▶ What to work on
If a line in the material below has the word "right", copy it.

▶ Given data

=== Begin Enclosure ===

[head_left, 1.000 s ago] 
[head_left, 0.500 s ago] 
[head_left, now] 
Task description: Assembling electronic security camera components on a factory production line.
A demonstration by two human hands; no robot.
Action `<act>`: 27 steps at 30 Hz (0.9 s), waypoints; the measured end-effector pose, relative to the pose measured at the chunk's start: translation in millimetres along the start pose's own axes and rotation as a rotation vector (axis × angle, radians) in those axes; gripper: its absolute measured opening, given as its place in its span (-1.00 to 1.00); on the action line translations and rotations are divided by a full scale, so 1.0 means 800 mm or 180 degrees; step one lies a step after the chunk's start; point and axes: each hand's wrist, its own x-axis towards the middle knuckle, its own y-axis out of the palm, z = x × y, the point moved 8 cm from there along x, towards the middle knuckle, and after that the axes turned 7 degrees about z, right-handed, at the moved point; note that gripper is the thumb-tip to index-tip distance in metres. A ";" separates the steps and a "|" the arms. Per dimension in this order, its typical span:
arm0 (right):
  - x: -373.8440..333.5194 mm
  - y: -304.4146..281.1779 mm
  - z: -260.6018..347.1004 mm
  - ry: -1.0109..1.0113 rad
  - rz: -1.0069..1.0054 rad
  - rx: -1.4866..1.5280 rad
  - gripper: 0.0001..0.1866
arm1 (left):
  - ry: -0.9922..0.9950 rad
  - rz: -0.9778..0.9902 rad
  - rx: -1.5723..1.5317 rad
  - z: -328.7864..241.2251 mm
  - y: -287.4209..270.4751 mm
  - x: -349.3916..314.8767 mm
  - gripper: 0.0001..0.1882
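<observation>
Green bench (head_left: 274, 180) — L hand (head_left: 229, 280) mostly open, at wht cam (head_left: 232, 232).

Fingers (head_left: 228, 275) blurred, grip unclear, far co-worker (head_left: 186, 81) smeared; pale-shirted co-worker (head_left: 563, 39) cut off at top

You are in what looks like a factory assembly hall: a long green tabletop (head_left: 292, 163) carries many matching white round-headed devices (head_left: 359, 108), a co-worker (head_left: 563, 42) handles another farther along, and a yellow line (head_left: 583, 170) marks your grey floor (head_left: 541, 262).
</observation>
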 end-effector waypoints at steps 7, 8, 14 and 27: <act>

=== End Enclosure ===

▶ Written response
Action `<act>`: 27 steps at 30 Hz (0.9 s), waypoints; the measured end-effector pose, relative to the pose measured at the chunk's start: translation in millimetres along the start pose's own axes and rotation as a rotation vector (axis × angle, radians) in those axes; gripper: its absolute measured opening, given as its place in its span (-1.00 to 1.00); on the action line translations and rotations are divided by a full scale, so 1.0 means 800 mm or 180 degrees; step one lies a step after the chunk's start; point and axes: each hand's wrist, its own x-axis towards the middle knuckle, its own y-axis out of the palm, z = x × y, the point moved 8 cm from there along x, towards the middle knuckle, and after that the axes turned 7 degrees about z, right-handed, at the moved point; note that gripper is the thumb-tip to index-tip distance in metres. A ";" separates the steps and a "|" the arms. Per dimension in this order, its typical span:
arm0 (right):

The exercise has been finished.